Human beings cannot help but seek meaning in all things, which means that we are enmeshed in overlapping webs of interrelatedness.

 As philosopher Ken Wilbur explained in A Brief History of Everything, one atom is whole in itself but belongs to a molecule, which is whole in itself and part of a cell, which is whole in itself and part of a whole organism, and so on. One stone is singular, but part of the landscape and belongs to whole genus of stones. Even a symbol, or an image or a concept – always part of a whole. Everything and everyone is a “holon,” a part of something else.

 Then it is hardly surprising that human beings create meaning by thinking and speaking symbolically. Five means something, so does fifteen or thirty-three. It’s not just the magic of numbers in their dance with one another (and they are magical – ask any mathematician), but our compulsion to enchant almost any number into significance. Think about the shorthand of 9/11, 24/7, 666, the eleventh hour of the eleventh day of the eleventh month; and then there’s numerology, the practice of connecting numbers to alphabet letters in order to find all manner of mysteries and prophecies and conspiracies.

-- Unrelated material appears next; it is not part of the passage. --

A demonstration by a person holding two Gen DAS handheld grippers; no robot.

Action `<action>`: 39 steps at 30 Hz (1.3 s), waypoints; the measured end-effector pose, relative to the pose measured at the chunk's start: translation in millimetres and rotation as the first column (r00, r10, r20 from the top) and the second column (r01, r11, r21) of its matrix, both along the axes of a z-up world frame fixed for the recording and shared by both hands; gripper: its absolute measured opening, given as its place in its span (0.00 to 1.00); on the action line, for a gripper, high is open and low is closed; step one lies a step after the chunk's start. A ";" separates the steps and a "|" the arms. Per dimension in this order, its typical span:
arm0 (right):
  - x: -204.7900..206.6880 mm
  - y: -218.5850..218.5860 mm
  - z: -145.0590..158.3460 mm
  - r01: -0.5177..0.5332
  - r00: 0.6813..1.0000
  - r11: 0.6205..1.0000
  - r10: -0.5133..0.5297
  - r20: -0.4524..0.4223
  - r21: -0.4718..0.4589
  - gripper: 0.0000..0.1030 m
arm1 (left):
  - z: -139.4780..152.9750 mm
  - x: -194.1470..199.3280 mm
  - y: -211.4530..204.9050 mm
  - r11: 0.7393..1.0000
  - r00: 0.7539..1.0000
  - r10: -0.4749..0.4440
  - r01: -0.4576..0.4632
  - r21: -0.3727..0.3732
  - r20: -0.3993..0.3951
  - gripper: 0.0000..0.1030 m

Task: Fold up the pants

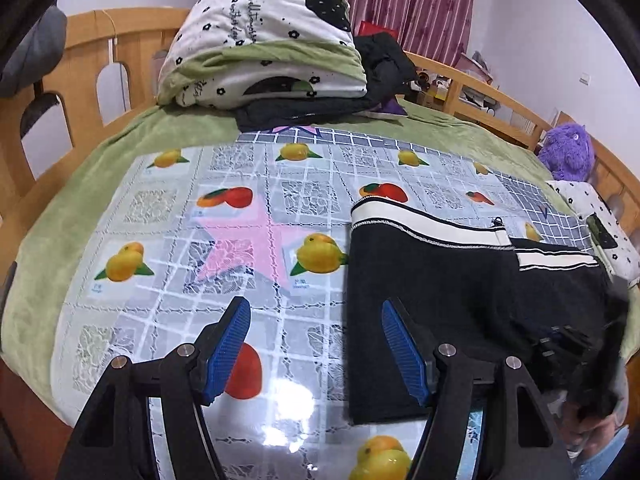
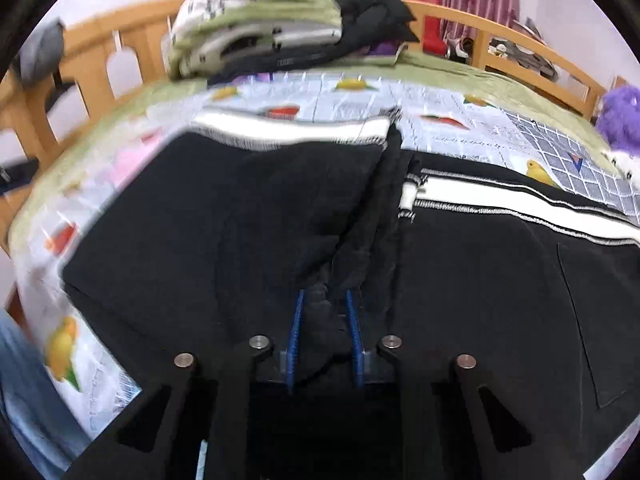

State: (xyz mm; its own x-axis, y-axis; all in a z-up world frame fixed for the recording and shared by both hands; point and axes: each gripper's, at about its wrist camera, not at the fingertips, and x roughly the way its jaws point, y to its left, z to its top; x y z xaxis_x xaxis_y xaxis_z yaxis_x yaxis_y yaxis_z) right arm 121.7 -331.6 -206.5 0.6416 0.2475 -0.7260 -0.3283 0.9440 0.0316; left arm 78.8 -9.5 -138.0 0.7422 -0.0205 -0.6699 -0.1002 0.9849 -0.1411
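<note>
Black pants (image 1: 432, 288) with white side stripes lie on a glossy fruit-print cloth (image 1: 248, 216) over the bed. In the left wrist view my left gripper (image 1: 316, 320) stands open above the cloth, just left of the pants' near left edge, with nothing between its blue pads (image 1: 228, 344). The right wrist view shows the pants (image 2: 248, 216) folded over, white stripe on top. My right gripper (image 2: 326, 312) is shut on a bunched fold of the black fabric near the middle of the pants. That gripper also shows blurred at the right edge of the left wrist view (image 1: 576, 344).
A folded floral quilt (image 1: 264, 40) on dark clothes sits at the head of the bed. Wooden bed rails (image 1: 120, 60) run around the mattress. A purple plush toy (image 1: 568, 152) and a pillow (image 1: 600, 232) lie at the right. A green blanket (image 1: 52, 208) surrounds the cloth.
</note>
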 end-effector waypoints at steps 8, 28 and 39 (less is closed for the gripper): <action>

            There it is: even a light-hearted speculation about numbers has led me, repeatedly, into a swamp where the lushest of foliage cannot hide dark shapes in the water.

Thus, I have decided to take something of a holiday from blog-writing. Let 2023 become a new beginning (sometime or other), perhaps with a different look and/or focus.   

            I wish all of my readers a wonderful holiday season. Happy Hanukkah! Merry Christmas! Happy New Year!

Background is wooden board panelling. In the centre is a five-pointed wooden star, made of different wood than the pine panelling.